→ **DATASET CONTENT**:
----------

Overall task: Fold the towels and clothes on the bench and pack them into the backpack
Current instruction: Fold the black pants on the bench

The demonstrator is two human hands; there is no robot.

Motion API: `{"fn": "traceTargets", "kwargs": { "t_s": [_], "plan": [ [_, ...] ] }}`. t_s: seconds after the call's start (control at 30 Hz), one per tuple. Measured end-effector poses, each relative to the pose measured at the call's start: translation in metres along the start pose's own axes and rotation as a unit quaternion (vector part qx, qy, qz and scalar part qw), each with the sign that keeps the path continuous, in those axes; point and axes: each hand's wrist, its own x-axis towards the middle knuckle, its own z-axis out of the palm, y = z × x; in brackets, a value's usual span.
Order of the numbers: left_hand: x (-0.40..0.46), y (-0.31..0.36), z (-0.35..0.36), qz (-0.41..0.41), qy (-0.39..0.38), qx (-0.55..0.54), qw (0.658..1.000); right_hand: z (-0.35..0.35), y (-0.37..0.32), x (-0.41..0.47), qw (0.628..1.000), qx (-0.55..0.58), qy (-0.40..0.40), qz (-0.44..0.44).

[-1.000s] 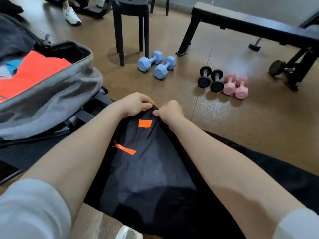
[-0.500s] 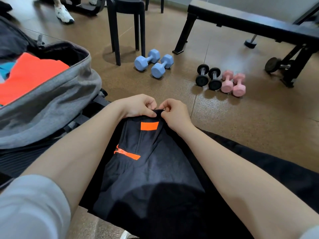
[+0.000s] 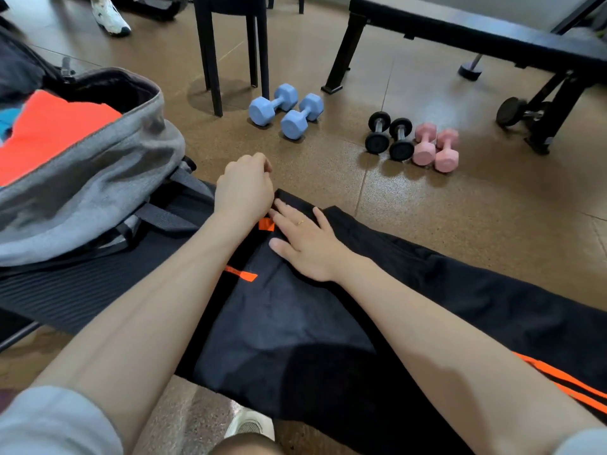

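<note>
Black trousers [image 3: 295,323] with orange patches and orange side stripes lie across the black bench [image 3: 65,297] in front of me. My left hand [image 3: 244,188] is curled into a fist at the garment's far edge, near the orange patch; whether it pinches the cloth is hidden. My right hand [image 3: 305,244] lies flat and spread on the fabric just right of it, a ring on one finger. The grey backpack [image 3: 98,178] stands open on the bench at the left, with an orange folded garment [image 3: 49,129] and something blue inside.
On the brown floor beyond lie two blue dumbbells [image 3: 285,110], two black dumbbells [image 3: 389,136] and two pink dumbbells [image 3: 435,147]. A black stool [image 3: 230,44] and a second black weight bench [image 3: 476,37] stand farther back. Someone's white shoe [image 3: 110,16] is at top left.
Both hands were pinching the trousers' far edge together. Now my right hand has let go and lies flat on the cloth, and the left fist has shifted slightly left.
</note>
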Motion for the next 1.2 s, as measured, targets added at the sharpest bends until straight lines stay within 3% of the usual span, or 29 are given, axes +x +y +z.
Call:
{"fn": "traceTargets", "kwargs": {
  "t_s": [0.13, 0.27, 0.37, 0.53, 0.63, 0.73, 0.83, 1.03, 1.2],
  "plan": [
    [-0.053, 0.038, -0.006, 0.084, -0.017, -0.086, 0.993, -0.018, 0.024, -0.070, 0.979, 0.138, 0.148, 0.037],
    [-0.116, 0.112, 0.017, 0.191, -0.101, -0.139, 0.966, -0.042, 0.073, -0.190, 0.971, 0.137, 0.184, 0.071],
    [-0.159, 0.174, 0.041, 0.297, -0.203, -0.154, 0.920, -0.062, 0.114, -0.285, 0.949, 0.147, 0.227, 0.165],
    [-0.233, 0.275, 0.076, 0.452, -0.328, -0.158, 0.814, -0.081, 0.201, -0.413, 0.851, 0.168, 0.337, 0.366],
    [-0.271, 0.323, 0.096, 0.517, -0.347, -0.148, 0.768, -0.081, 0.249, -0.456, 0.782, 0.244, 0.379, 0.430],
    [-0.297, 0.361, 0.119, 0.592, -0.341, -0.118, 0.721, -0.073, 0.274, -0.467, 0.748, 0.360, 0.311, 0.463],
    [-0.312, 0.388, 0.140, 0.623, -0.348, -0.068, 0.697, -0.066, 0.283, -0.458, 0.690, 0.505, 0.250, 0.454],
    [-0.325, 0.418, 0.161, 0.689, -0.325, 0.098, 0.640, -0.060, 0.301, -0.449, 0.643, 0.560, 0.292, 0.434],
    [-0.342, 0.441, 0.166, 0.722, -0.276, 0.203, 0.601, -0.074, 0.310, -0.459, 0.696, 0.529, 0.246, 0.418]
  ]
}}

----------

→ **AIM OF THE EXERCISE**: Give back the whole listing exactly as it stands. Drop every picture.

→ **RESPONSE AREA**:
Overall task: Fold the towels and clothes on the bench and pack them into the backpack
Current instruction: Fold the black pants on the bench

The demonstrator is two human hands; there is no robot.

Motion API: `{"fn": "traceTargets", "kwargs": { "t_s": [_], "plan": [ [_, ...] ] }}`. t_s: seconds after the call's start (control at 30 Hz), one per tuple. Measured end-effector poses, each relative to the pose measured at the call's start: translation in metres along the start pose's own axes and rotation as a unit quaternion (vector part qx, qy, qz and scalar part qw), each with the sign that keeps the path continuous, in those axes; point and axes: each hand's wrist, its own x-axis towards the middle knuckle, its own z-axis out of the palm, y = z × x; in brackets, a value's usual span.
Order of the numbers: left_hand: x (-0.40..0.46), y (-0.31..0.36), z (-0.35..0.36), qz (-0.41..0.41), qy (-0.39..0.38), qx (-0.55..0.54), qw (0.658..1.000); right_hand: z (-0.35..0.35), y (-0.37..0.32), x (-0.41..0.47), qw (0.628..1.000), qx (-0.55..0.58), qy (-0.40..0.40), qz (-0.44..0.44).

[-1.000s] 
[-0.500s] 
[+0.000s] 

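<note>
Black trousers [image 3: 295,323] with orange patches and orange side stripes lie across the black bench [image 3: 65,297] in front of me. My left hand [image 3: 244,188] is curled into a fist at the garment's far edge, near the orange patch; whether it pinches the cloth is hidden. My right hand [image 3: 305,244] lies flat and spread on the fabric just right of it, a ring on one finger. The grey backpack [image 3: 98,178] stands open on the bench at the left, with an orange folded garment [image 3: 49,129] and something blue inside.
On the brown floor beyond lie two blue dumbbells [image 3: 285,110], two black dumbbells [image 3: 389,136] and two pink dumbbells [image 3: 435,147]. A black stool [image 3: 230,44] and a second black weight bench [image 3: 476,37] stand farther back. Someone's white shoe [image 3: 110,16] is at top left.
Both hands were pinching the trousers' far edge together. Now my right hand has let go and lies flat on the cloth, and the left fist has shifted slightly left.
</note>
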Motion for the next 1.2 s, as measured, targets added at the sharpest bends until straight lines stay within 3% of the usual span, or 29 are given, axes +x +y +z.
Call:
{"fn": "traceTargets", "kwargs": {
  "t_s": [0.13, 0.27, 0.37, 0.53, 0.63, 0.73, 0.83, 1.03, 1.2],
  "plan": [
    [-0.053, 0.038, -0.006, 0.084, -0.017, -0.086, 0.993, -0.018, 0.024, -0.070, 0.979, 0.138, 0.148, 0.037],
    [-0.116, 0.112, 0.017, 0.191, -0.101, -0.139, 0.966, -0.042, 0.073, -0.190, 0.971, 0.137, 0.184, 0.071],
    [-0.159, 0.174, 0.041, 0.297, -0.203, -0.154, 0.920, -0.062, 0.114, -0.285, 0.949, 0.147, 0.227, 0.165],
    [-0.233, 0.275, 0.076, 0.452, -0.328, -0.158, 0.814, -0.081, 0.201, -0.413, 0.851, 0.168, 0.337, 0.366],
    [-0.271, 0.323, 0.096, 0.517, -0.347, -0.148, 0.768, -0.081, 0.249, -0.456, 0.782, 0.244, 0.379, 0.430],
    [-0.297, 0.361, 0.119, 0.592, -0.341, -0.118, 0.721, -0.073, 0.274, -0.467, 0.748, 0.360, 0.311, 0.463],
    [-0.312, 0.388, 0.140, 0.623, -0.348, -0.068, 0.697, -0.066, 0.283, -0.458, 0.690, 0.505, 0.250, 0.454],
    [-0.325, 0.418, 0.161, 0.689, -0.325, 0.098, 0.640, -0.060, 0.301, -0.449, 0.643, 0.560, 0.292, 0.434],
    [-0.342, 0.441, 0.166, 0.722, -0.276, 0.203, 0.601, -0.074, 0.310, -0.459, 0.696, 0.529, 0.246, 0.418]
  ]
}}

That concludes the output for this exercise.